EDITORIAL: Education needs reform

Education needs reform

As the coalition parties have tried to reach mutual agreement on a shared policy platform that the government will soon declare in parliament, they have rarely touched on policies which require long-term structural reforms, particularly regarding education.

Instead, they have pushed for promises they made to voters during the electoral campaign to be included in the government’s policy statement.

The majority of them are bread-and-butter issues which directly and immediately affect the livelihoods of people who have high expectations for the new government to deliver.
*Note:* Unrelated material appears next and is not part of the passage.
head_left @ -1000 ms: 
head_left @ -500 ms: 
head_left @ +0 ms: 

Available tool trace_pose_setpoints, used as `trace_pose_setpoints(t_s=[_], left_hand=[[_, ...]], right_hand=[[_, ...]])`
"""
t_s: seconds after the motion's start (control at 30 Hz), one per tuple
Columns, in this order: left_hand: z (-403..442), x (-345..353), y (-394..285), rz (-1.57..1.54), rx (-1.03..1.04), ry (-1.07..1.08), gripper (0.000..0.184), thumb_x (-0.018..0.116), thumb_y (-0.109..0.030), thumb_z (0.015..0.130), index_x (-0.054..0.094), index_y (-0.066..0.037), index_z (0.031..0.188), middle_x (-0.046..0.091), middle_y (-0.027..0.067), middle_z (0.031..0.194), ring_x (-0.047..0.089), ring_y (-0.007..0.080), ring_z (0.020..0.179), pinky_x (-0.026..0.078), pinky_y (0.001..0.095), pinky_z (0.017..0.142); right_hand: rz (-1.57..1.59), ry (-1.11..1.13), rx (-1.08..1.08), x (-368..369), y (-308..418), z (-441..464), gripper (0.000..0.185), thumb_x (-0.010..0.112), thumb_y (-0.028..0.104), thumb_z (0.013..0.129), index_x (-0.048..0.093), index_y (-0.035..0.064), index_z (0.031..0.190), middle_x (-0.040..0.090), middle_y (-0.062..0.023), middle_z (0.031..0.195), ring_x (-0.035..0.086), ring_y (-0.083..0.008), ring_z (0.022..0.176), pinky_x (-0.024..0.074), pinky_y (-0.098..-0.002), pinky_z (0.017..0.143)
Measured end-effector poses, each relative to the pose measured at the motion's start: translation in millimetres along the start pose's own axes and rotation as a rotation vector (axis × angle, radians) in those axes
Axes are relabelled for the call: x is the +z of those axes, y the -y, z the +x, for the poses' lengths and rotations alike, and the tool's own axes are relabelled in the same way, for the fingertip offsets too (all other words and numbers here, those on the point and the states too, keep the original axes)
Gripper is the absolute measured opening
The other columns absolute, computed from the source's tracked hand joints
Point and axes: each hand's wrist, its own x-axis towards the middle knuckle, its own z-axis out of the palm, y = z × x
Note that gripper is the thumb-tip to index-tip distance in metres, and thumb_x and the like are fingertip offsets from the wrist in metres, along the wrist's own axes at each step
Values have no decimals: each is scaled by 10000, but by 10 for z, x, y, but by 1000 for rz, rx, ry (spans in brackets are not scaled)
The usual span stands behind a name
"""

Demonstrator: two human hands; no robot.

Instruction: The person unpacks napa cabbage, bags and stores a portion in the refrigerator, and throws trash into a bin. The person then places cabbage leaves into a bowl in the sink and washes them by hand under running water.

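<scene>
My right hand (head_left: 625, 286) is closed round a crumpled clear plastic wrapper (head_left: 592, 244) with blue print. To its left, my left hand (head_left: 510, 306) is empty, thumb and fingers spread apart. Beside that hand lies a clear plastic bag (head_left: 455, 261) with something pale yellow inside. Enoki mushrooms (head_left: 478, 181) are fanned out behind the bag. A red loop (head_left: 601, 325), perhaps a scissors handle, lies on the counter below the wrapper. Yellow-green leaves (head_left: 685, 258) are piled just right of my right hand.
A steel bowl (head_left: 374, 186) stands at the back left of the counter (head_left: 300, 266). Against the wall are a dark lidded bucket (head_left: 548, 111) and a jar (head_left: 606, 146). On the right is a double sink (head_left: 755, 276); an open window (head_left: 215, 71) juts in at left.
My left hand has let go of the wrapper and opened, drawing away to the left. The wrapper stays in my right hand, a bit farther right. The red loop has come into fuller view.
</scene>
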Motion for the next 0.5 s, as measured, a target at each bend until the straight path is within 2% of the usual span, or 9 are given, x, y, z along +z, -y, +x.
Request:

These are mostly populist policies including farm price guarantees, the minimum wage hike, living cost subsidies, charter amendments, cannabis liberalisation and even gambling den legalisation.

This means they have given a low priority to long-term policies to tackle the root causes of several crucial problems that have hindered the country’s development.

While the coalition parties competed to take control of “Grade A” ministries such as agriculture, transport, commerce and energy, they seemed to pay less attention to the education portfolio despite the fact the Education Ministry receives the biggest budget each year.

In this fiscal year 2019, the Education Ministry received a budget of 489.7 billion baht, followed by the Interior Ministry (373.5 billion baht), Finance Ministry (242.8 billion baht) and Defence Ministry (227.6 billion baht).

But politicians don’t see the big picture. More than 80% of the education budget is spent on fixed costs, leaving less money left for them to spend on their own initiatives. Not to mention the fact that education projects will take time to yield results as opposed to other, more populist policies.

Nevertheless, Thailand has a new education minister — Natthapol Theepsuwan from the Palang Pracharath Party — and his two deputies — Kalaya Sophonpanich from the Democrat Party and Kanokwan Vilawan from the Bhumjaithai Party.

It seems that they got the portfolios because of the quotas given to their parties, not because of their expertise and experience in education affairs.

Therefore, hopes are not high that they will reform or improve Thailand’s education system.

Thailand is an educational laggard considering the low rankings of Thai students by international assessments in recent years.

The military government over the past five years has merely scratched the surface of reform.

One of the key problems concerns teachers who have low morale and lack proficiency or training in certain subjects, never mind those who breach ethical conduct.

Teachers’ performance is assessed through their paperwork rather than student proficiency.

Teachers typically have to show academic work to prove their abilities if they want to be promoted. And many teachers even hire others to do this “academic work” for them.

As such, Thai students tend to rely heavily on outside tutoring, especially in the Stem (science, technology, engineering and mathematics) subjects.

The coalition parties should have come up with reform proposals to address these and other woes to ensure future generations receive a better education and can look to the future with hope.

Unfortunately, none of the three political parties taking up the education portfolios had education reform as part of their agenda.